Recent consensus recommendations of the JAMA Dermatology Delphi panel recommend corticosteroid treatment as first-line therapy in cases of hepatic, renal, or pulmonary involvement [27]. Rationale for this recommendation arises from evidence showing reductions in mortality, severity of organ dysfunction, and hospital stay duration [28]. Descamps et al. also proposed an algorithm-based treatment strategy based on DRESS syndrome severity and organ involvement, once again supporting an organized management pathway [29]. The danger of relapse with tapering is a clinical concern, with recurrence at a rate of 10-20% cited in the literature [30]. Relapse could have been avoided in the case reported by Saleem et al. with gradual and individualized corticosteroid tapering, according to the patient's comorbidities and renal status [11].

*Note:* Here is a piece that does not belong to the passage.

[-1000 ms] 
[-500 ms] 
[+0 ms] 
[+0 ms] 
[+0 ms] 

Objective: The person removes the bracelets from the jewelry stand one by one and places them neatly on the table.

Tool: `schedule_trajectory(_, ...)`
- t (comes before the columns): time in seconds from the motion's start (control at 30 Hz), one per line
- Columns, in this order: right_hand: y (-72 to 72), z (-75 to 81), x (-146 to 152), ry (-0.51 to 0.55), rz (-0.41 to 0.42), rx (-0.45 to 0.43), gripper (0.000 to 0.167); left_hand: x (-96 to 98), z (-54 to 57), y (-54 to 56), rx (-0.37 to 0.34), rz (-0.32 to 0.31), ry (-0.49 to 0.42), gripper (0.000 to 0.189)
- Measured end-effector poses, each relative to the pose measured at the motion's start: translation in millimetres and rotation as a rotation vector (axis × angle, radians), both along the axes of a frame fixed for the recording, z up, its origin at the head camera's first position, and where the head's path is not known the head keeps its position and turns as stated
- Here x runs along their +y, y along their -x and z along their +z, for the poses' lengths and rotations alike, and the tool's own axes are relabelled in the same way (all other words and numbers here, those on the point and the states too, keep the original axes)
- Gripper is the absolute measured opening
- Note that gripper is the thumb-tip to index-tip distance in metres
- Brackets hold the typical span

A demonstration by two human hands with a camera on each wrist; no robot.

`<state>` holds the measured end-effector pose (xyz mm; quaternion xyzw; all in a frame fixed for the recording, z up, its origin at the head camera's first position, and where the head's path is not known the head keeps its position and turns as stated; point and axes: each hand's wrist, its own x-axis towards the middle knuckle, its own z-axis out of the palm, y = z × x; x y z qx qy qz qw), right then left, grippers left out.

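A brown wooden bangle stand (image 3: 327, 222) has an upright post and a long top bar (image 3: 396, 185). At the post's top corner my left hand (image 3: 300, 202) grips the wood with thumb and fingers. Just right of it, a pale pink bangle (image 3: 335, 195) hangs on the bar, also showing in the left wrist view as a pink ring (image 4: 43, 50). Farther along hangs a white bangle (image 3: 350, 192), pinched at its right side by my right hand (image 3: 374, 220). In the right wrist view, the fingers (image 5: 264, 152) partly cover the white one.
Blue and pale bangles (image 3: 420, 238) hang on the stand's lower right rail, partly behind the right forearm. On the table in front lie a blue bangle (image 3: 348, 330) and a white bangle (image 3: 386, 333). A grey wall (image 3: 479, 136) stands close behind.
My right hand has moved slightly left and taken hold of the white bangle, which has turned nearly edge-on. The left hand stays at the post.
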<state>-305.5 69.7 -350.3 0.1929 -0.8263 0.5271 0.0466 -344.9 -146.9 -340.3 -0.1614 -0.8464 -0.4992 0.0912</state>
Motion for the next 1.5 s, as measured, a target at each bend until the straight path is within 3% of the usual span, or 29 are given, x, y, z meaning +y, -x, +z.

Other forms of therapy, such as intravenous immunoglobulin (IVIG), cyclosporine, mycophenolate mofetil, and biologically targeted drugs such as mepolizumab (anti-IL-5 monoclonal antibody), have been investigated in steroid-resistant or fulminant disease [30,31]. As the patient recovered clinically quite rapidly with conventional therapy, adjunct therapies were not required in this patient [11].
Viral Reactivation and Pathogenesis
A significant omission from the case as described was viral reactivation testing—in this case, specifically HHV-6, CMV, or EBV—which increasingly has been implicated in DRESS pathogenesis and course [11]. Successive herpesvirus reactivation is now recognized as a characteristic of DRESS syndrome and can itself play a direct role in severity and chronicity [9]. Ramirez et al. also recently investigated the role of viruses in the pathophysiology and diagnosis of DRESS syndrome, highlighting the utility of viral testing in suspected DRESS [32]. Shiohara et al. went further and described DRESS as a drug-induced response caused by intricate interactions between herpesviruses and antiviral/antidrug immune response [33].
Current recommendations advise adding HHV-6 PCR evaluation to patients in cases where the diagnosis seems to be delayed or in cases of flare recurrences [34]. Although viral monitoring was not conducted in the case reported by Saleem et al., future cases of DRESS would greatly benefit from structured virological evaluation to illustrate whether such correlations exist in terms of disease severity and treatment response [11]. This would also establish if these patients could be considered for targeted antiviral therapy, as new evidence keeps emerging [35].
Clinical Implications and Future Directions
The outcomes of this case have implications beyond the individual patient, offering more general insight into the detection, diagnosis, and treatment of DRESS syndrome in medically complex, high-risk patients [11]. Firstly, the case reiterates that piperacillin-tazobactam, although historically underrecognized as a DRESS incitant, is a consideration when systemic hypersensitivity manifestations occur during antimicrobial therapy [36]. These suggest that DRESS can mimic routine nosocomial complications like sepsis in CKD patients and immunocompromised conditions, which can result in delayed diagnosis and preventable morbidity [37]. Early diagnosis mandates caution for subtle hematologic and liver abnormalities without cutaneous manifestations [38]. Third, the case suggests favor for systematic application of validated diagnostic scoring systems (e.g., RegiSCAR), immediate drug causative withdrawal, and early corticosteroid therapy to maximize outcomes [4]. Various studies have reported improved outcomes with early intervention and proper management steps [39].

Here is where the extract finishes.